Print every line of the listing exactly, please.

--- --- ---

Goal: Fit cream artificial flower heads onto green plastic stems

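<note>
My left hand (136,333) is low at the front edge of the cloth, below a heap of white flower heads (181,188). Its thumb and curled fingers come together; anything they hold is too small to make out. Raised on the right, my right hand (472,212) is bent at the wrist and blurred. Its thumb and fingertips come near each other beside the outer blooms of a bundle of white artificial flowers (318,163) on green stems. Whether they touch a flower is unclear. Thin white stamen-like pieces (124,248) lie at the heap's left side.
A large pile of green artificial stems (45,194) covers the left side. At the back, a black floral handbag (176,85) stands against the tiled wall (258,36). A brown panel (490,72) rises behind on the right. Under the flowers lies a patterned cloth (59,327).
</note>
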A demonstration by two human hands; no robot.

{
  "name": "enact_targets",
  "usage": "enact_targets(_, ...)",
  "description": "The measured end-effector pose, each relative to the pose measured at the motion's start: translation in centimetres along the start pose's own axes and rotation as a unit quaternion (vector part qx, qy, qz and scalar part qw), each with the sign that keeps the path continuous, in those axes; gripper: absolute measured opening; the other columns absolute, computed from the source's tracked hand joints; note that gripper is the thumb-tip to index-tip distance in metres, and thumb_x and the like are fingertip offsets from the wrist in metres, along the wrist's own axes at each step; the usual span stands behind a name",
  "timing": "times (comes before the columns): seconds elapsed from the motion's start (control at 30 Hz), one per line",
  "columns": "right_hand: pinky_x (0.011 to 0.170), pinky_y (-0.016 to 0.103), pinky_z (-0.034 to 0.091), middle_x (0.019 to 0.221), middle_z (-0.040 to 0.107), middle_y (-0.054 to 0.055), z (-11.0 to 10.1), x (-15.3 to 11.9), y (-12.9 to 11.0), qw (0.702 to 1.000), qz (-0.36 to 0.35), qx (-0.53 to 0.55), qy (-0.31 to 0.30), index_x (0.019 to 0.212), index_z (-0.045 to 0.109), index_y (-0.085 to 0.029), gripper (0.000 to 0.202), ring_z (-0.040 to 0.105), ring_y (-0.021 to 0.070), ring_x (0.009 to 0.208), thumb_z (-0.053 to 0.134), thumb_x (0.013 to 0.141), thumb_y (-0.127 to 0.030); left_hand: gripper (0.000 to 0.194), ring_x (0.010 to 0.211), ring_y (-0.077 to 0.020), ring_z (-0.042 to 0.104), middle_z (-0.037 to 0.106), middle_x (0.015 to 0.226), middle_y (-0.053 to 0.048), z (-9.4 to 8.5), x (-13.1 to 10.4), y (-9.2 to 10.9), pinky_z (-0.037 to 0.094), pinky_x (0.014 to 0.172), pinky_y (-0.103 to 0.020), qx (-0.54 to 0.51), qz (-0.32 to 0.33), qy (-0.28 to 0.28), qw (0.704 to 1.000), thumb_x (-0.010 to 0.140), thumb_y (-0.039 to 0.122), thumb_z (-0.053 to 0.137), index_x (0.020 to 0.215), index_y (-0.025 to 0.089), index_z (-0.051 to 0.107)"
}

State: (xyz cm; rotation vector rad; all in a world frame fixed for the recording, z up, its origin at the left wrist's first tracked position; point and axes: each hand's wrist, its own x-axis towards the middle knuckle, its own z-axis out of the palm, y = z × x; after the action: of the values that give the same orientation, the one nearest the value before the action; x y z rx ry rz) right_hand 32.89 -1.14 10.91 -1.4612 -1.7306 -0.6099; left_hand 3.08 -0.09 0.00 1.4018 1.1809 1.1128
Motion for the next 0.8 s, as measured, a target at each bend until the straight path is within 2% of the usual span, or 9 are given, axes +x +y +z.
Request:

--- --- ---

> [Reply to the task]:
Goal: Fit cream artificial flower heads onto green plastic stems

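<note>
My left hand (136,333) is low at the front edge of the cloth, below a heap of white flower heads (181,188). Its thumb and curled fingers come together; anything they hold is too small to make out. Raised on the right, my right hand (472,212) is bent at the wrist and blurred. Its thumb and fingertips come near each other beside the outer blooms of a bundle of white artificial flowers (318,163) on green stems. Whether they touch a flower is unclear. Thin white stamen-like pieces (124,248) lie at the heap's left side.
A large pile of green artificial stems (45,194) covers the left side. At the back, a black floral handbag (176,85) stands against the tiled wall (258,36). A brown panel (490,72) rises behind on the right. Under the flowers lies a patterned cloth (59,327).
</note>
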A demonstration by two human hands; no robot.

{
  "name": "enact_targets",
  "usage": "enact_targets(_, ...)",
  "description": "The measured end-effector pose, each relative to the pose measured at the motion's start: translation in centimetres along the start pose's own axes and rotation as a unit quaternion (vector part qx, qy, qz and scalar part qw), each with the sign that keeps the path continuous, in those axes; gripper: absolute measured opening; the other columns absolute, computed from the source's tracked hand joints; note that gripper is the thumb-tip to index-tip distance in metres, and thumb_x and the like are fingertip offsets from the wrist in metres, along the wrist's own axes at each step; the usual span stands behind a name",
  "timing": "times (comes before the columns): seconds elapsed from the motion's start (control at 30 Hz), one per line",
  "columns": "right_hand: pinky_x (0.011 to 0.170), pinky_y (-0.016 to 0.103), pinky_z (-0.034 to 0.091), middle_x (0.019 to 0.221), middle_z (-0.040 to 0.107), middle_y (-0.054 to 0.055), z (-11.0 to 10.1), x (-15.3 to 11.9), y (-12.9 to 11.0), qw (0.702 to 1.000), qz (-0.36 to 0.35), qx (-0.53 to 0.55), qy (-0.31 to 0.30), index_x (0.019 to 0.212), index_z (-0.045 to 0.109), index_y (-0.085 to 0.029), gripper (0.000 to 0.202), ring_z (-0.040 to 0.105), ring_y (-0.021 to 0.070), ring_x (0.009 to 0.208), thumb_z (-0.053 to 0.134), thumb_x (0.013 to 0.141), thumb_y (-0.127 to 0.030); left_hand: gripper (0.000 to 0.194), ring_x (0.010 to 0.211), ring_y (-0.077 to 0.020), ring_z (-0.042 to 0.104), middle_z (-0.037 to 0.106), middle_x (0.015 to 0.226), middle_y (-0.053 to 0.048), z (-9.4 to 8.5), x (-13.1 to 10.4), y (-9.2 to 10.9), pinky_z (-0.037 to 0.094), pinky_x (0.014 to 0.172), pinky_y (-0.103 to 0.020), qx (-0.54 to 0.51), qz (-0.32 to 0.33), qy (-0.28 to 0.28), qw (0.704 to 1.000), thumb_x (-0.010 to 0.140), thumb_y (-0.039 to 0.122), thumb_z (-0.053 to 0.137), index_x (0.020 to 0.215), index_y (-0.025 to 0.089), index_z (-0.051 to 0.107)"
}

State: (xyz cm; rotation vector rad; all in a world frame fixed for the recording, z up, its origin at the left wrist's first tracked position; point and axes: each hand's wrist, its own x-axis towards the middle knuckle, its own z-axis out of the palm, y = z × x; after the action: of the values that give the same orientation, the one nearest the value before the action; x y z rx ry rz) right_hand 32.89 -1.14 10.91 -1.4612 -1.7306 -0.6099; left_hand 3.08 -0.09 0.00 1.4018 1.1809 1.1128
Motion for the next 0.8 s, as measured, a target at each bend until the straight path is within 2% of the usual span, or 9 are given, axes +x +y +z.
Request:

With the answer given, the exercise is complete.